■ **Work to be completed**
The response should be the lines of the data, starting at the first and ending at the one that contains "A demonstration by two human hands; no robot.", copied without change.

■ **Exercise input**
————

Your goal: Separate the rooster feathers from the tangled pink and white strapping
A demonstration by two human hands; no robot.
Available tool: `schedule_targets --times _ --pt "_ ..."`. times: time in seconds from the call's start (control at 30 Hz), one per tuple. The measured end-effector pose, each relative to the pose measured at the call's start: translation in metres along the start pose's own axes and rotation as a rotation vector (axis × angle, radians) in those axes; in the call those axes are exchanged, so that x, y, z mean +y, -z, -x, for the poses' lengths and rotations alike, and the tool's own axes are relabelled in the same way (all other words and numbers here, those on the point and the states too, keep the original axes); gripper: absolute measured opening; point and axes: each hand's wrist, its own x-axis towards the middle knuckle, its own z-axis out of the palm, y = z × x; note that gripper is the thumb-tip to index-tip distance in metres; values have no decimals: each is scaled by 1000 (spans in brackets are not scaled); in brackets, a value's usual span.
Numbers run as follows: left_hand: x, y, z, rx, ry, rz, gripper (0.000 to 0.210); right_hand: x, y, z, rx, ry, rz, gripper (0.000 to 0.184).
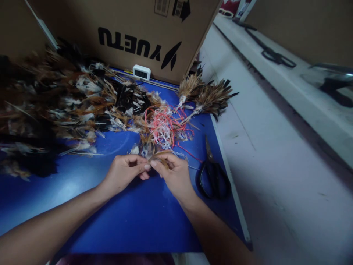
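My left hand (125, 172) and my right hand (174, 173) meet over the blue table, fingertips pinched together. Between them is a small bunch of brown and grey feathers (158, 158), its quill ends hidden by my fingers. Just beyond my hands lies a tangle of red and white string (165, 127). Black-handled scissors (213, 176) rest to the right of my right hand, blades pointing away. A large heap of loose brown, black and white feathers (79, 99) spreads over the left and back of the table. Two bound feather bundles (212, 97) lie at the back right.
An upside-down printed cardboard box (132, 22) stands along the back of the blue table (132, 228). A small white digital display (141, 72) leans against it. Along the right wall runs a pale ledge (303, 79) with another pair of scissors (278, 59) on it.
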Motion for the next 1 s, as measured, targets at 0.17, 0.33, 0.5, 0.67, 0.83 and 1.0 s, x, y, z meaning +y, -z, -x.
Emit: schedule_targets --times 0.17,0.33,0.5,0.67,0.83,1.0 --pt "0 1 0 -10 -19 -29 17 2 0 0 -9 -17 5 8" --pt "-4 4 -3 -5 -49 -12 18 -4 3 -2 45 -39 26 11" --pt "-4 5 -4 16 -71 -9 16 -13 10 -5 169 11 10 9" --pt "2 7 -3 49 -72 43 15 -11 17 -10 209 51 52 10" --pt "8 11 -7 150 -97 198 16 -3 33 -17 306 242 396 12" --pt "13 16 -11 225 -123 337 19 1 34 -16 129 472 795 15"
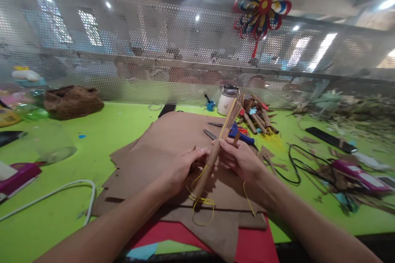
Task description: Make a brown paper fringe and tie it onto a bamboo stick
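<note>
A thin roll of brown paper (205, 178) is held at a tilt over the table, its upper end splayed into strips with yellow string along it. My left hand (189, 166) is closed at the roll's left side, fingertips partly hidden behind it. My right hand (239, 158) grips the roll from the right, thumb in front, with a narrow brown strip standing up beside the fingers. Loose yellow string (203, 202) curls around the lower end. Beneath both hands lie stacked brown paper sheets (160, 148). Blue-handled scissors (243, 136) rest just beyond my right hand, blades apart.
Behind the sheets stand a white jar (227, 100) and a small blue pot (210, 106). Finished-looking paper rolls (258, 120) lie at the back right. Black cable (294, 168) and paper scraps spread rightward; a clear plastic container (57, 148) and white cable (92, 195) are left.
</note>
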Available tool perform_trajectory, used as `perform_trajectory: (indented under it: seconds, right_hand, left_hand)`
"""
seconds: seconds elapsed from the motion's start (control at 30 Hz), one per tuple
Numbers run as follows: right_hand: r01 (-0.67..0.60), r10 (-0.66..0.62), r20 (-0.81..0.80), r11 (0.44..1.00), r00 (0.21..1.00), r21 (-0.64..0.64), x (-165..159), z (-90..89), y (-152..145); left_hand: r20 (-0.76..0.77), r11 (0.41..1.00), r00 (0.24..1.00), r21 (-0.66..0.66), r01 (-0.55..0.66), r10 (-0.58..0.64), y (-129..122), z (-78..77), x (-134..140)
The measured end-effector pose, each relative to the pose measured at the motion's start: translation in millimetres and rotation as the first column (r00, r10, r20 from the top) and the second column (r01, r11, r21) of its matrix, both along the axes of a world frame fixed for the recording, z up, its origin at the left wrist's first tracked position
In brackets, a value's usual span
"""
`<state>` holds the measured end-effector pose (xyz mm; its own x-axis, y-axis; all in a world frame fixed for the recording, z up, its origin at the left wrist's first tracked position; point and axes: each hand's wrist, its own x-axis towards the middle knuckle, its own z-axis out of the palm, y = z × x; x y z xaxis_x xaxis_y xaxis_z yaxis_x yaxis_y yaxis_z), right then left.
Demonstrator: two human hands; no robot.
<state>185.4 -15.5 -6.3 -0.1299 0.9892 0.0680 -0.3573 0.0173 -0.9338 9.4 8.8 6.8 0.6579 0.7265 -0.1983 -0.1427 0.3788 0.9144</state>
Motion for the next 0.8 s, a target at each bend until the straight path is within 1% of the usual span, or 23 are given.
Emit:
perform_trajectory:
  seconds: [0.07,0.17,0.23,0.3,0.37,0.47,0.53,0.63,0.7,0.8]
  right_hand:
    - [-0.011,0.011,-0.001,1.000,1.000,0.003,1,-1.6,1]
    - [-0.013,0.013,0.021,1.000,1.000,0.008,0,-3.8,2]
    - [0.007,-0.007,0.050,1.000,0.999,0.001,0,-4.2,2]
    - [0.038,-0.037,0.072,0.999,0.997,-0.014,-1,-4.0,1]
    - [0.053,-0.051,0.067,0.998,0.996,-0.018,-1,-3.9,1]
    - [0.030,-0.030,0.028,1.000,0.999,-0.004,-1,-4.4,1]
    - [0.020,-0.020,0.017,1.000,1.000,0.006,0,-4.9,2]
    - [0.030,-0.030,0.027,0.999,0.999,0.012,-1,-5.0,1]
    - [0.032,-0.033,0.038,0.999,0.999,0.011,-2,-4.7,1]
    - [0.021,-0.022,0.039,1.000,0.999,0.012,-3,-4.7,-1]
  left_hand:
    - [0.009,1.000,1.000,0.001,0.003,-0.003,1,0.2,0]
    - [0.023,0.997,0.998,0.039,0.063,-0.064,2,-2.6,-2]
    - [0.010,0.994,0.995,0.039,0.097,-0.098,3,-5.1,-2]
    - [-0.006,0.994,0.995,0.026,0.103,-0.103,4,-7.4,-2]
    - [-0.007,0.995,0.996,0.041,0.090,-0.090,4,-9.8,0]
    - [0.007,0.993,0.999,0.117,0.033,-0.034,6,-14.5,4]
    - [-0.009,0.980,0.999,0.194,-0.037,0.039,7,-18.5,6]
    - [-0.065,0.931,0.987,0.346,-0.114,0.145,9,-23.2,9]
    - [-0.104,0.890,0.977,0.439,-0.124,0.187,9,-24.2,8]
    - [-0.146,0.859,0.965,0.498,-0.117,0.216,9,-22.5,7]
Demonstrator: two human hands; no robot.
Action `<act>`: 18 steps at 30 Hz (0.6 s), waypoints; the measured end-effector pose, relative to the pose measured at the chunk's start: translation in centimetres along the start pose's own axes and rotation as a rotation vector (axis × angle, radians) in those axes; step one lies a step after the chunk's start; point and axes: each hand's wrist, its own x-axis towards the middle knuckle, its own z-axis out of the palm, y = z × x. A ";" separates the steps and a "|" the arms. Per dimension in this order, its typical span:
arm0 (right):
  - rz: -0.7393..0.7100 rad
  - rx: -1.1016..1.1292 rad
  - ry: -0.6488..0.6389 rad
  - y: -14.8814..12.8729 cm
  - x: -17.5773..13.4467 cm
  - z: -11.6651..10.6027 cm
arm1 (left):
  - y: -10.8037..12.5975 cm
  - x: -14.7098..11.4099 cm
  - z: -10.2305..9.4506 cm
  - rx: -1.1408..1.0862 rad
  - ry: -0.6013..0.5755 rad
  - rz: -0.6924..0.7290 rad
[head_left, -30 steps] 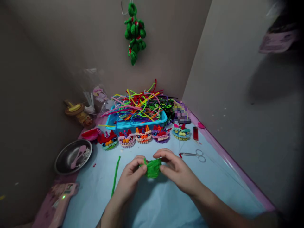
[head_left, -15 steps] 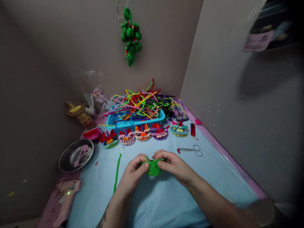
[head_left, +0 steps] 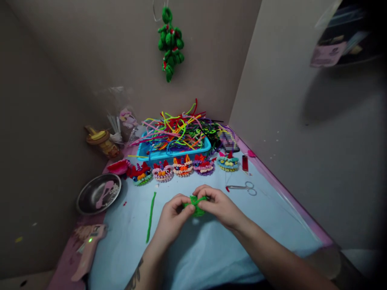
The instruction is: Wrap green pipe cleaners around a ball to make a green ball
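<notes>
Between my two hands is a small green piece of bent pipe cleaners, held above the blue cloth. My left hand pinches its left side with thumb and fingers. On the other side my right hand grips the upper right part, where a green strand crosses the top. Fingers hide part of the piece. A loose straight green pipe cleaner lies on the cloth left of my left hand. Beyond my right hand are scissors with a small red bit at the tip.
Several colourful lion-like pipe-cleaner heads stand in a row before a blue basket heaped with pipe cleaners. At left are a metal bowl and a pink glue gun. Green pipe-cleaner pieces hang on the wall.
The green piece has been turned and tilted between my fingers, its top strand now slanting. My hands have shifted slightly; the whole view has moved a little.
</notes>
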 end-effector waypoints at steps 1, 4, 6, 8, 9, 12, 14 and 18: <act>-0.002 -0.014 0.001 0.0 0.1 0.0 | 0.1 0.0 0.1 0.019 0.008 -0.001; -0.022 -0.065 0.014 0.3 0.3 0.2 | 0.3 0.1 0.2 0.072 0.065 0.011; -0.039 -0.095 0.008 0.6 0.4 0.3 | 0.3 0.2 0.2 0.089 0.089 0.017; -0.023 -0.087 -0.034 0.8 0.3 0.3 | 0.2 0.3 0.1 0.086 0.091 -0.003; -0.008 -0.071 -0.055 0.9 0.2 0.2 | 0.0 0.3 0.0 0.067 0.091 -0.023; -0.040 -0.078 -0.058 0.6 -0.2 -0.1 | -0.6 0.4 -0.2 -0.044 0.089 -0.088; -0.123 -0.179 -0.020 0.2 -0.6 -0.4 | -0.8 0.4 -0.2 -0.103 0.073 -0.106; -0.191 -0.351 -0.038 -0.4 -1.1 -0.6 | -0.6 0.4 0.2 -0.135 0.035 -0.109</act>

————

■ **Reply**
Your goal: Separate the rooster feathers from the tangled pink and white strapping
A demonstration by two human hands; no robot.

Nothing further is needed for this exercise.